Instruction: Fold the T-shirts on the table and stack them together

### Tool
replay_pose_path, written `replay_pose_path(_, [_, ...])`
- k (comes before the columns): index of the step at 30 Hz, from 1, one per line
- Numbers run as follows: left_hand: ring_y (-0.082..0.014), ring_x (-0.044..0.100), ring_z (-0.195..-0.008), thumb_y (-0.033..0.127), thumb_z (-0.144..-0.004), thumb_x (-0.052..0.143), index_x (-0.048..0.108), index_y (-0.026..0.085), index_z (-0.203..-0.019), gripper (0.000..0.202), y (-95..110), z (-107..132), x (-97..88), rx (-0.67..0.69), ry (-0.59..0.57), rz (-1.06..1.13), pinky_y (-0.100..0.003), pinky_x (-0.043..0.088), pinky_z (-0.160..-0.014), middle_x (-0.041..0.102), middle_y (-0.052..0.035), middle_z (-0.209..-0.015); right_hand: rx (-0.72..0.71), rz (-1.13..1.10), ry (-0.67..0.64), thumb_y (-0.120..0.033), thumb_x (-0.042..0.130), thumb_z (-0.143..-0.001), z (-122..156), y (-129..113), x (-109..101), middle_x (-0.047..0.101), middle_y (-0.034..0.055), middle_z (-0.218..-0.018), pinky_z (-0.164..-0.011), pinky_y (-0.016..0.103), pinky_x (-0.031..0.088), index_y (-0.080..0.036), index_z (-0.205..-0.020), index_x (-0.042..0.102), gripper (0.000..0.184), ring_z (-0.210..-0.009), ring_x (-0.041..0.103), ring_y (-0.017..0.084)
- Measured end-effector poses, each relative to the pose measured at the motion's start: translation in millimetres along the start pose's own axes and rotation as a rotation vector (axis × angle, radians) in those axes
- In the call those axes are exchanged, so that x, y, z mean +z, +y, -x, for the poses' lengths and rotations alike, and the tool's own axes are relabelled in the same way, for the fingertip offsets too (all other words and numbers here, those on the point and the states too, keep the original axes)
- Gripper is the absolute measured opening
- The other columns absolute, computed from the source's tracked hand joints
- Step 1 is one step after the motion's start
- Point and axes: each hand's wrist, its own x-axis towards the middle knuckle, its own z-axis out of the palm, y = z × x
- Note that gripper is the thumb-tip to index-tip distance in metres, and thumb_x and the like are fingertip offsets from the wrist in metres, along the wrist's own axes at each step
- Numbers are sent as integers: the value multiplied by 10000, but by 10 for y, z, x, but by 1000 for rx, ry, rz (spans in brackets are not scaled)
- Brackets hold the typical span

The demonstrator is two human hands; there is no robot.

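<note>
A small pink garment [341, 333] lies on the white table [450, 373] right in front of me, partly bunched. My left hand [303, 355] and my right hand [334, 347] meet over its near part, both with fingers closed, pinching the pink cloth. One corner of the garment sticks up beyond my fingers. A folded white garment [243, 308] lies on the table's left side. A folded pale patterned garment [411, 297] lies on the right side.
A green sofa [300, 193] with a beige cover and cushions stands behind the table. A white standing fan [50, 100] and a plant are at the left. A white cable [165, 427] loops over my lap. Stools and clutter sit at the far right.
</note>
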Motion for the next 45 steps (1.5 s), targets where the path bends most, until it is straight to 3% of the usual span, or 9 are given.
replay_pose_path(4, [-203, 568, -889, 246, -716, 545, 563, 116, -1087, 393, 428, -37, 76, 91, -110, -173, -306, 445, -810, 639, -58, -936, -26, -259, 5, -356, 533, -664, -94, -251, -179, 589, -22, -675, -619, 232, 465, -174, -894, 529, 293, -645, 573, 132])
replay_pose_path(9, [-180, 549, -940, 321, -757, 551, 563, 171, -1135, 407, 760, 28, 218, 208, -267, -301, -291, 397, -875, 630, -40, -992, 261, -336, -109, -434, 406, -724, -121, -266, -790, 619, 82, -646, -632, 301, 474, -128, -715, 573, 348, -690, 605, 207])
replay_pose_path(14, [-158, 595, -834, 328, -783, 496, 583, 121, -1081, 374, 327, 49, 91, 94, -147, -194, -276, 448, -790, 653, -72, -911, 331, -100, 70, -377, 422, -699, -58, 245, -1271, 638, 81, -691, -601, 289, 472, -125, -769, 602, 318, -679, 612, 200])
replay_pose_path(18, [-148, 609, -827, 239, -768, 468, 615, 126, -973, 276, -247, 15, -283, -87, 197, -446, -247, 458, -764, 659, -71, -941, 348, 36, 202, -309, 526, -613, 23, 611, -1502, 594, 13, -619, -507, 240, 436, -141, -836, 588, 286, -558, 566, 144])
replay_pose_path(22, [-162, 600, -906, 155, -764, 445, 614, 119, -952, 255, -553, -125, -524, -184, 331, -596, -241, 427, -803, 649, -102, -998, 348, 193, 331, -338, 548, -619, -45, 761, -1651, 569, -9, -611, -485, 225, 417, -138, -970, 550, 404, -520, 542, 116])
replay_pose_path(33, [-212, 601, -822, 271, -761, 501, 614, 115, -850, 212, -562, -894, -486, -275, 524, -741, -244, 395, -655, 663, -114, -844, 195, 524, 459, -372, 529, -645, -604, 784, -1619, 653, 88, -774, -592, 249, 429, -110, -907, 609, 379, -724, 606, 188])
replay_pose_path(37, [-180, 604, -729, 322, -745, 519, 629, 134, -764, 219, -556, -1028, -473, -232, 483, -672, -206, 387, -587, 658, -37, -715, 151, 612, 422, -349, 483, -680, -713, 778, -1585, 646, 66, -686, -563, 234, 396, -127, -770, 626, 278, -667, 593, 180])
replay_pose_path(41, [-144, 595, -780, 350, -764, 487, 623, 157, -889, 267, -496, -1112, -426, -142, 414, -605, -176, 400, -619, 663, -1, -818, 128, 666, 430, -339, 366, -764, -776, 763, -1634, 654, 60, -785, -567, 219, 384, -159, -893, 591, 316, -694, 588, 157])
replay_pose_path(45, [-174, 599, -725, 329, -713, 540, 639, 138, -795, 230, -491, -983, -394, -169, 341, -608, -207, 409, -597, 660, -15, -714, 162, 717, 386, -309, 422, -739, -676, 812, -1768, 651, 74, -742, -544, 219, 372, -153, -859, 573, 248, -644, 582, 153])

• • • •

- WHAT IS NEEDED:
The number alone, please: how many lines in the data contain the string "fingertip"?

- RESPONSE FOR THIS EXERCISE:
2